Reputation: 3189
I have two data frames with two columns each. The first column is timestamps and the second contains some values. One of the data frames is much bigger than the other one but both of them contains data in the same timestamp range.
If I plot these two on top of each other, I will get a nice plot showing how they differ in time.

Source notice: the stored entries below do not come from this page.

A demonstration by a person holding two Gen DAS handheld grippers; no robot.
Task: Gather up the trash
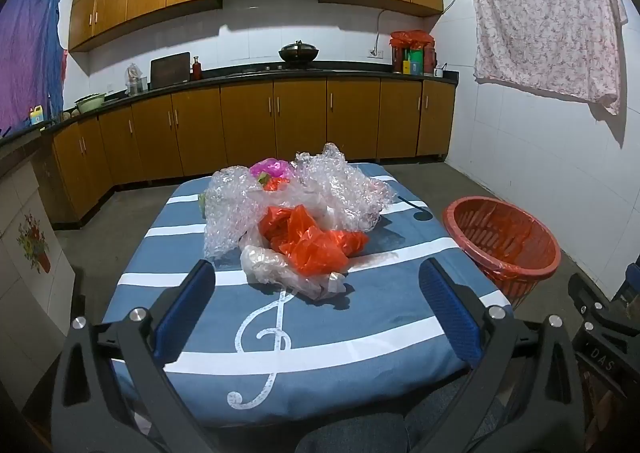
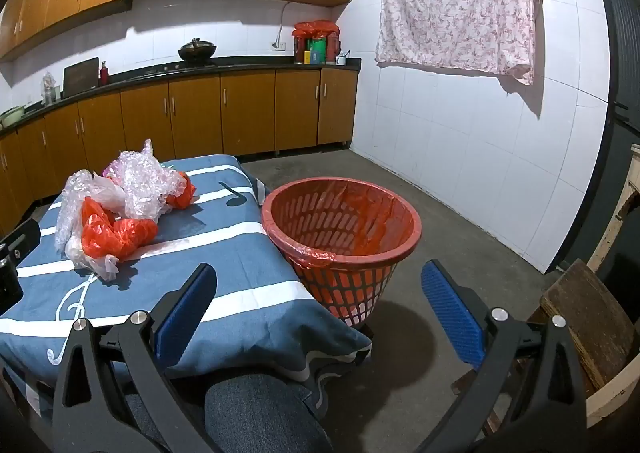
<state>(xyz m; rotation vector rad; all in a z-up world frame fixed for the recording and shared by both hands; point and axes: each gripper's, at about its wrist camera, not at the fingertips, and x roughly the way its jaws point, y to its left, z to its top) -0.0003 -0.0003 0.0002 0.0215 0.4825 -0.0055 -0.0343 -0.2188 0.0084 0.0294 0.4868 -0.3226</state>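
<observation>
A heap of trash lies on a table with a blue striped cloth (image 1: 320,337): clear bubble wrap (image 1: 344,185), an orange plastic bag (image 1: 316,241), a clear plastic bag (image 1: 280,269) and a pink piece (image 1: 270,168) at the back. The heap also shows in the right wrist view (image 2: 116,209). A red basket (image 2: 340,229) lined with a red bag stands on the floor right of the table (image 1: 504,241). My left gripper (image 1: 316,281) is open and empty, just short of the heap. My right gripper (image 2: 318,281) is open and empty, near the basket's front.
Kitchen cabinets and a dark counter (image 1: 280,73) run along the far wall. A wooden chair (image 2: 588,321) stands at the right. The person's knee (image 2: 256,413) is under the table's near edge. A floral cloth (image 2: 460,1) hangs on the right wall.
</observation>
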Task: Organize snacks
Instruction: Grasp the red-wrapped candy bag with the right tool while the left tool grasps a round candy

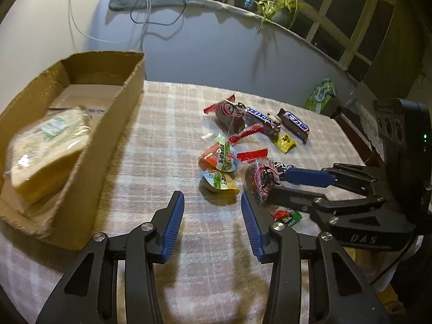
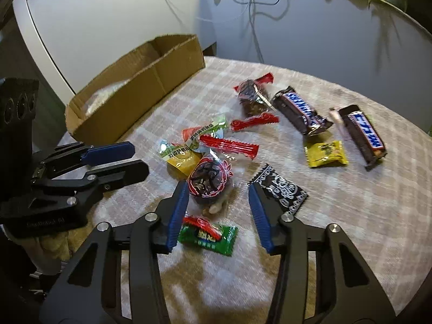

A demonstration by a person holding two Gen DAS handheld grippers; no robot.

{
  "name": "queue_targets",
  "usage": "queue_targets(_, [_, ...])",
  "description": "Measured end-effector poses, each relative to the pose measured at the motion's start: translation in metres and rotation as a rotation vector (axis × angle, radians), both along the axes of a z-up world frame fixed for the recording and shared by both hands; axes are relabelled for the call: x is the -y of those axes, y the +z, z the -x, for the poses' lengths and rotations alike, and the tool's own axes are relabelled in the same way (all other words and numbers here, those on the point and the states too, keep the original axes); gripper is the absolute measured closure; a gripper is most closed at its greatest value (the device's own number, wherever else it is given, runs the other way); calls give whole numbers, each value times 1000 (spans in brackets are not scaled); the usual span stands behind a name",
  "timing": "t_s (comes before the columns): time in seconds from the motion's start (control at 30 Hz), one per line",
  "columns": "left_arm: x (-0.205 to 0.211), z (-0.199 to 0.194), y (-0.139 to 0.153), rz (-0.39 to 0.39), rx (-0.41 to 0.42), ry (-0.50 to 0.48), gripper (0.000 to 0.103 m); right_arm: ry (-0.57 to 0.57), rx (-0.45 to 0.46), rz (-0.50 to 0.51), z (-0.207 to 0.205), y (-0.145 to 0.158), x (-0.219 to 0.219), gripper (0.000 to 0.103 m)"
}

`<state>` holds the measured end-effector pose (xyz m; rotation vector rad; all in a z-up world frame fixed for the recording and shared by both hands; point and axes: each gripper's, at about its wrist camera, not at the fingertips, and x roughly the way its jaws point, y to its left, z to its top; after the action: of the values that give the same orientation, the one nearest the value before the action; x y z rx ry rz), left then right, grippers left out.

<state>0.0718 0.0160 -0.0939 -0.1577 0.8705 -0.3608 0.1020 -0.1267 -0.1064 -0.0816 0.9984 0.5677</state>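
Note:
Several snacks lie on a plaid tablecloth (image 1: 167,140): two Snickers bars (image 2: 299,110) (image 2: 363,135), red-ended date packs (image 2: 253,94), jelly cups (image 1: 220,156), a yellow candy (image 2: 326,152), a black packet (image 2: 280,189) and a green candy (image 2: 208,235). A cardboard box (image 1: 108,135) at the left holds a wrapped bread pack (image 1: 43,148). My left gripper (image 1: 213,213) is open and empty, just left of the snacks. My right gripper (image 2: 218,208) is open over a clear red-printed date pack (image 2: 209,181), with the green candy beneath it.
The table's rounded edge runs along the right (image 2: 405,243). A grey wall stands behind the table, with hanging cables (image 1: 145,13) and a potted plant (image 1: 280,8) on a ledge. A green package (image 1: 321,94) sits at the far right edge.

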Motion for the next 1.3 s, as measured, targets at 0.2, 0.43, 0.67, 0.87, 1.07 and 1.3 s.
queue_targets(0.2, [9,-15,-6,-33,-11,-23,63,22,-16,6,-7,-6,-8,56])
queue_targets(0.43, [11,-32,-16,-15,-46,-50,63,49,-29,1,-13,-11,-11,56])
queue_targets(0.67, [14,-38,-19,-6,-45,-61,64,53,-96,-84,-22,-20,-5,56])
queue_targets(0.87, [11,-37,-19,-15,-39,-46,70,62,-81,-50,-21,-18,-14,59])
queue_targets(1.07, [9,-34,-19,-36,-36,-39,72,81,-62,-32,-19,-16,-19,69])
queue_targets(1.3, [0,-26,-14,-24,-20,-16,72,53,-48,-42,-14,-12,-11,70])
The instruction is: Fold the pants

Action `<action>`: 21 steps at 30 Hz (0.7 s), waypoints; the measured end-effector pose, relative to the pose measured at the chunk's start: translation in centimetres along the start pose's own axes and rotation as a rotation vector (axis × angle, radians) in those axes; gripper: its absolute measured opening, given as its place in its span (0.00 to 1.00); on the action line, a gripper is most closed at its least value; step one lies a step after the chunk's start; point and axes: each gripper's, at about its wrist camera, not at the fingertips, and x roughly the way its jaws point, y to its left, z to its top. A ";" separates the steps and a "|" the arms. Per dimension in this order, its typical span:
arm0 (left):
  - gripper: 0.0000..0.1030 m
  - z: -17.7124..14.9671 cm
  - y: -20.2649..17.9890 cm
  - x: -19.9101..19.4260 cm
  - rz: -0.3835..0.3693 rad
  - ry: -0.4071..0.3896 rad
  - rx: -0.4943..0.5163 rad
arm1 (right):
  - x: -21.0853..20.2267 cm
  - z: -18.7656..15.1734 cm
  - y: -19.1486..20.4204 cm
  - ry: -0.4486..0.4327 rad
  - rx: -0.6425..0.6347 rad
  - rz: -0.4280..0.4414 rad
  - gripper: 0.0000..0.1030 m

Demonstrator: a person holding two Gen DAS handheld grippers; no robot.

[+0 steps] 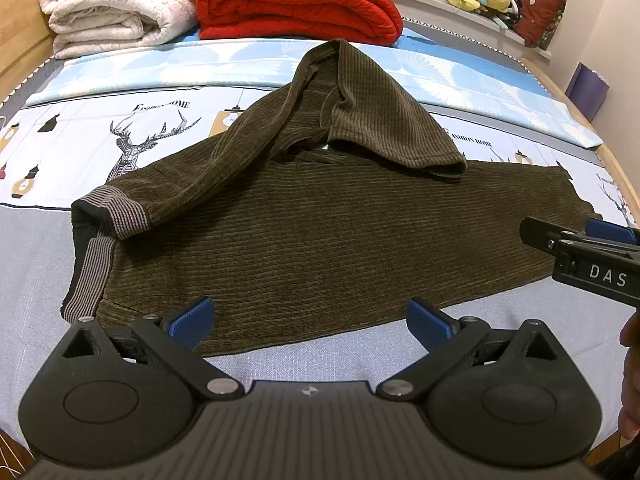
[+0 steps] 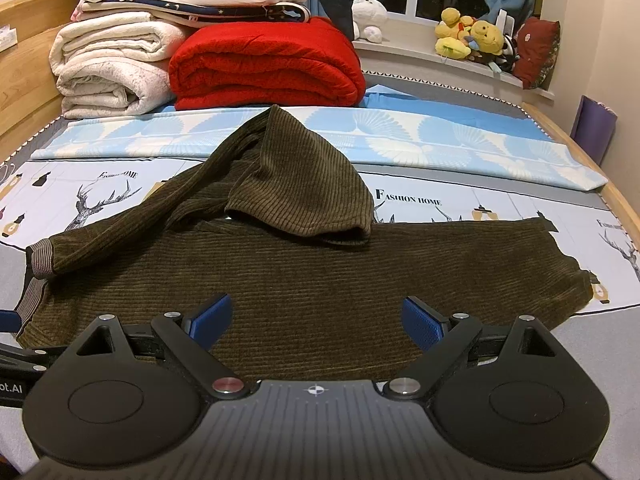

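Dark olive corduroy pants (image 1: 304,232) (image 2: 320,280) lie across the bed, with the grey striped waistband (image 1: 92,264) at the left. One leg lies flat toward the right; the other is bunched and doubled back over it, its hem opening (image 1: 444,168) (image 2: 344,236) facing me. My left gripper (image 1: 310,320) hovers open over the pants' near edge, nothing between its blue pads. My right gripper (image 2: 316,318) is open above the flat leg, also holding nothing. The right gripper (image 1: 580,248) also shows at the right edge of the left wrist view.
The bed sheet (image 2: 460,208) has deer and lantern prints. Folded white blankets (image 2: 112,68) and a red blanket (image 2: 268,68) are stacked at the head of the bed. Plush toys (image 2: 472,40) sit on the window ledge. A wooden bed frame (image 2: 624,208) runs along the right.
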 end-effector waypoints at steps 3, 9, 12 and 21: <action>0.99 0.0 0.0 0.0 0.001 -0.001 -0.001 | 0.0 0.0 0.0 0.002 0.000 -0.001 0.90; 0.99 0.0 0.0 0.0 0.000 -0.001 0.000 | 0.0 -0.1 0.1 0.003 0.001 0.000 0.90; 0.99 0.1 0.0 0.0 0.001 0.000 -0.001 | 0.0 0.0 0.1 0.003 0.000 0.000 0.90; 0.98 0.3 0.6 -0.6 0.029 -0.045 0.004 | 0.1 -0.1 -0.2 0.003 0.034 -0.024 0.90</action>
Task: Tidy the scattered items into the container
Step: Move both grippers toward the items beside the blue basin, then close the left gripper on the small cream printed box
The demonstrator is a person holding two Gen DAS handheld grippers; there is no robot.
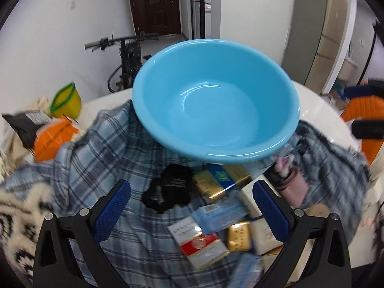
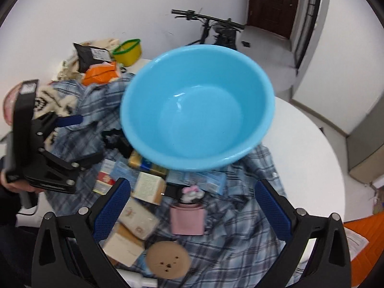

Now I would like to get the absolute difference by time of these two dataframes to make a another plot showing how much they differ (or to create a boxplot with this information) even though they do not have the same length and exact matching timestamps.
Check this example:
df1:
timestamp | data
1334103075| 1.2
1334103085| 1.5
1334103095| 0.9
1334103105| 0.7
1334103115| 1.1
1334103125| 0.8
df2:
timestamp | data
1334103078| 1.2
1334103099| 1.5
1334103123| 0.8
1334103125| 0.9
How would I achieve something like this:
df3 <- abs(df1-df2)
As you see df2 might not have the same timestamps as df1, but they both have timestamps in the same time range.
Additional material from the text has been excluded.